Abstract

2026 Background: Glioblastoma multiforme is the most common and malignant primary brain tumor in adults. Despite aggressive surgery, radiation, and chemotherapy, average survival time after diagnosis is about 1 year. This may be partly due to development of resistance to adjuvant therapies. While the molecular alterations in pretreated glioblastomas have been the subject of much research in recent years, changes in their genetic profile after adjuvant therapy are largely unknown. Methods: Herein we describe a cohort of over 40 glioblastomas with characterization of key genetic loci (EGFR, p53, 1p, 19q, 9p, 10q, 17p) using fluorescence in situ hybridization, PCR-based loss of heterozygosity (LOH) analysis, and immunohistochemistry on formalin-fixed, paraffin-embedded tissues.
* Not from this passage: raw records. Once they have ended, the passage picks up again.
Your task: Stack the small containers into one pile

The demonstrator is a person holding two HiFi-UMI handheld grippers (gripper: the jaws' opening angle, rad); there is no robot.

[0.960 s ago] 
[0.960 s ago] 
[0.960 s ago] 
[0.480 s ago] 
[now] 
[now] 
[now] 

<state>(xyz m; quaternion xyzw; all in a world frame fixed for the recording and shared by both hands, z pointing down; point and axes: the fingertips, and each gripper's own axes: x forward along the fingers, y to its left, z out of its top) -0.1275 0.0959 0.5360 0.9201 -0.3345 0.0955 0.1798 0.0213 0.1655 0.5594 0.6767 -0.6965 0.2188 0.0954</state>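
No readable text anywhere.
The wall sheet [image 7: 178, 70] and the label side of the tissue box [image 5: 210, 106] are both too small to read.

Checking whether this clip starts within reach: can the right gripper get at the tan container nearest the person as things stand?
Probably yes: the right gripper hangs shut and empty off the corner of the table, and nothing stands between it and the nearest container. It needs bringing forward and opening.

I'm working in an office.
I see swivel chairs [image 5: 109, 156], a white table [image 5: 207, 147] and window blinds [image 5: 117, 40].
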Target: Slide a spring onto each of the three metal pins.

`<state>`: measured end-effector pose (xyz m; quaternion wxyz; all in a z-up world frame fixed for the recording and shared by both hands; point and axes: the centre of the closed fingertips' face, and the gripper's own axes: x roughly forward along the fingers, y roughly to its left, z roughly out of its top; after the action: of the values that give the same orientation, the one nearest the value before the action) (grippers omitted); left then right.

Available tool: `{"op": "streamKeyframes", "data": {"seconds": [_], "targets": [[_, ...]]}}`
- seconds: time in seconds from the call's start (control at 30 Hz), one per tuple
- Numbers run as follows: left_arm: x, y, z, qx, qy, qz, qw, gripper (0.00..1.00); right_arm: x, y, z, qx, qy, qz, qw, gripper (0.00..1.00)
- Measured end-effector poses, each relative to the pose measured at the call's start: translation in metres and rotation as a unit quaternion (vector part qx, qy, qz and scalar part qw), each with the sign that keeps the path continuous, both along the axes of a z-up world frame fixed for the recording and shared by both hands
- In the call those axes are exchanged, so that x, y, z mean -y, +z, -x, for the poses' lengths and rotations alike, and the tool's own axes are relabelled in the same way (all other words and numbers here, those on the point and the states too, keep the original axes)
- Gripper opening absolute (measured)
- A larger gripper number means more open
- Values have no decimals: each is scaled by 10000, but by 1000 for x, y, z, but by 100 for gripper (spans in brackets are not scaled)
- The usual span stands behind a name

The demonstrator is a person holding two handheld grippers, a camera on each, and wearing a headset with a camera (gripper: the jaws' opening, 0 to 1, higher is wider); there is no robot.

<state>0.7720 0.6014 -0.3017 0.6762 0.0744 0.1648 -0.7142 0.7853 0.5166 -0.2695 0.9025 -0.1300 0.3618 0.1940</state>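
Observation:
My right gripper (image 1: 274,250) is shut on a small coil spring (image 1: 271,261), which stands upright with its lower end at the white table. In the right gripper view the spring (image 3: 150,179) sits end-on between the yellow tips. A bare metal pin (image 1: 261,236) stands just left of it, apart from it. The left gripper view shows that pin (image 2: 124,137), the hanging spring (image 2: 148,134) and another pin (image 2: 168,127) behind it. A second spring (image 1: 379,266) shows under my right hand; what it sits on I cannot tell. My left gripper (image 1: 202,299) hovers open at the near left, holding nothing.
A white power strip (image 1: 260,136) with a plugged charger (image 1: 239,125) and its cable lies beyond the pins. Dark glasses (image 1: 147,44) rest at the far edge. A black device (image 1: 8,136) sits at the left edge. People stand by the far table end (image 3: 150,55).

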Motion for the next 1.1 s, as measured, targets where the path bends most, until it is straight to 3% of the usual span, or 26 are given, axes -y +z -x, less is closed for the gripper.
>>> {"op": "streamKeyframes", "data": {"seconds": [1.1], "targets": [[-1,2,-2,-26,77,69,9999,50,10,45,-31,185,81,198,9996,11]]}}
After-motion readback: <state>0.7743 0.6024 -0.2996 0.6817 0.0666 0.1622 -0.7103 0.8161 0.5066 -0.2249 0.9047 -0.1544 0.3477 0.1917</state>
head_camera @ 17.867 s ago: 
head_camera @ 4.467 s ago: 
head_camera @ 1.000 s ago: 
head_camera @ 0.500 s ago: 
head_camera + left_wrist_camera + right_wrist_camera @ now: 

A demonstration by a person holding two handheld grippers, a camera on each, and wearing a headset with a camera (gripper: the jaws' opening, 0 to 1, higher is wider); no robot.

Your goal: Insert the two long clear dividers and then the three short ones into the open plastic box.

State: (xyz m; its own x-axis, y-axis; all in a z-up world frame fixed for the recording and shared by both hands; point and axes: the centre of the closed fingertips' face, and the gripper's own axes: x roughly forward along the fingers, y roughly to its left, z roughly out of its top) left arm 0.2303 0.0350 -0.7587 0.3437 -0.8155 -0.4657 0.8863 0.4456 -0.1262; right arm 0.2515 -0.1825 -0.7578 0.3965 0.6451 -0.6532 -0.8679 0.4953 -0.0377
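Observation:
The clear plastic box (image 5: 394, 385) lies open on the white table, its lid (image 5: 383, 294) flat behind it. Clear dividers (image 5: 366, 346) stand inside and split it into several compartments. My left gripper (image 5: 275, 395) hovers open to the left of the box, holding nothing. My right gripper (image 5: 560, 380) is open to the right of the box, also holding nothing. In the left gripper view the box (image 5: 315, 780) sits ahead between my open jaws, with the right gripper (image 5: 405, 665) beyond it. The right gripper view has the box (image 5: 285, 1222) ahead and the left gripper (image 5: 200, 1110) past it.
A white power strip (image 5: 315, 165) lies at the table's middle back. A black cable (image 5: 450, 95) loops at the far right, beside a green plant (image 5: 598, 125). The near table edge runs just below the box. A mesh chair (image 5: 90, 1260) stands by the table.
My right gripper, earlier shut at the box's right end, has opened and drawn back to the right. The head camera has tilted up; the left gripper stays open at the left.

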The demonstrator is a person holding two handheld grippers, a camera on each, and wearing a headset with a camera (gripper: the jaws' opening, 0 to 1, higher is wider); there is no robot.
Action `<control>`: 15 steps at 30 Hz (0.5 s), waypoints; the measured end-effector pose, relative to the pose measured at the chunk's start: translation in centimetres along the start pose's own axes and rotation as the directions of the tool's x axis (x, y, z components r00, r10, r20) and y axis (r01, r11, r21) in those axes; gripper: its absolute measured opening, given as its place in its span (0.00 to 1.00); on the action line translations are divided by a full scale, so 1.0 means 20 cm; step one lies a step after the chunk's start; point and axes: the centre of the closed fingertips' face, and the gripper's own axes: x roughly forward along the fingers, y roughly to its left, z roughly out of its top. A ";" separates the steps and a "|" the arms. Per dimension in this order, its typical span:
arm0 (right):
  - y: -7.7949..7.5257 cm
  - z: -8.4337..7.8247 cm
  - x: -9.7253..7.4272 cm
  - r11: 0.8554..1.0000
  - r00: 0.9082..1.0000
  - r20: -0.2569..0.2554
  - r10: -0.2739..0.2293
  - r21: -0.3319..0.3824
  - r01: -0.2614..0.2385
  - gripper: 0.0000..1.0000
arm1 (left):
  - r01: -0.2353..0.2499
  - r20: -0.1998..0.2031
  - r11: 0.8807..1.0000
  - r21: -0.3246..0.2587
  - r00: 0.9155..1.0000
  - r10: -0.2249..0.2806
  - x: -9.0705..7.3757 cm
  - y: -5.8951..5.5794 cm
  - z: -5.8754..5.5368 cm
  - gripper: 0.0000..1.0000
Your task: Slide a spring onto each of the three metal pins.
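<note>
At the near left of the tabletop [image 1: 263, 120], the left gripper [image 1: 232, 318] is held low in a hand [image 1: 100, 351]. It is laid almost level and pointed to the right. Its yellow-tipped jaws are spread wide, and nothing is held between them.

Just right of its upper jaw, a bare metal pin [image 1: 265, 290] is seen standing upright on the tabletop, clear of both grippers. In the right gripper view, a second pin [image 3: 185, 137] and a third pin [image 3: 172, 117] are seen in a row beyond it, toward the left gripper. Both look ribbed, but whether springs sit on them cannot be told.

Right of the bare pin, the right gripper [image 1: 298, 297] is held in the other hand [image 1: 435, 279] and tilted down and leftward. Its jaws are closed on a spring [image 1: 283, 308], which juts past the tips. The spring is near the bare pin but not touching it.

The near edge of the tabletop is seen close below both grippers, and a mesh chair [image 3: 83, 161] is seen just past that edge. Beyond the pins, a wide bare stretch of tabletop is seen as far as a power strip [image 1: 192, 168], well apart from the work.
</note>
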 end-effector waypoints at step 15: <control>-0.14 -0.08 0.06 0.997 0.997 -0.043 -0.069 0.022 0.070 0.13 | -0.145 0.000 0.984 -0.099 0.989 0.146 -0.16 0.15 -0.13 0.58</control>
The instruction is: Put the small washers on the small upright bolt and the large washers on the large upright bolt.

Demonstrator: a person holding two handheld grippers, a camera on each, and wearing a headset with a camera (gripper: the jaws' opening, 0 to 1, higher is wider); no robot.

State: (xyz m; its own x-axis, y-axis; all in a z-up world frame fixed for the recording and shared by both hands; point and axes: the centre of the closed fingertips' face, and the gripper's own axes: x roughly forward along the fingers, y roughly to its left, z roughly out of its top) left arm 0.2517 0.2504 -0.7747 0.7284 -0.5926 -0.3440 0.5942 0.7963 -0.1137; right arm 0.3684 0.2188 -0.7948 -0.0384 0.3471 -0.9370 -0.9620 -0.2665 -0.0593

Analyses were performed on tumor tissue obtained at initial diagnosis and at first recurrence. Treatment regimen during the interval consisted of external beam radiation therapy and temozolomide, an alkylating chemotherapeutic agent. Results: About 50% showed large increases or decreases in hyperploidy of chromosomes 1, 7, 9, and/or 19 after therapy. Over 70% showed changes in LOH patterns on 1p, 19q, 9p, 10q, and/or 17p. 24% of previously non-EGFR-amplified tumors acquired low-grade amplification (less than 10 copies/chromosome 7 CEP signal) after treatment, and 16% of EGFR-amplified tumors lost amplification after treatment. Conclusions: Our results suggest that the molecular profile of these tumors is dynamic and that certain key alterations, including acquisition of low-level EGFR amplification in previously EGFR-negative tumors, occurs in a subset of cases. Such alterations may contribute to therapy resistance as the glioma evolves in a changing microenvironment. No significant financial relationships to disclose.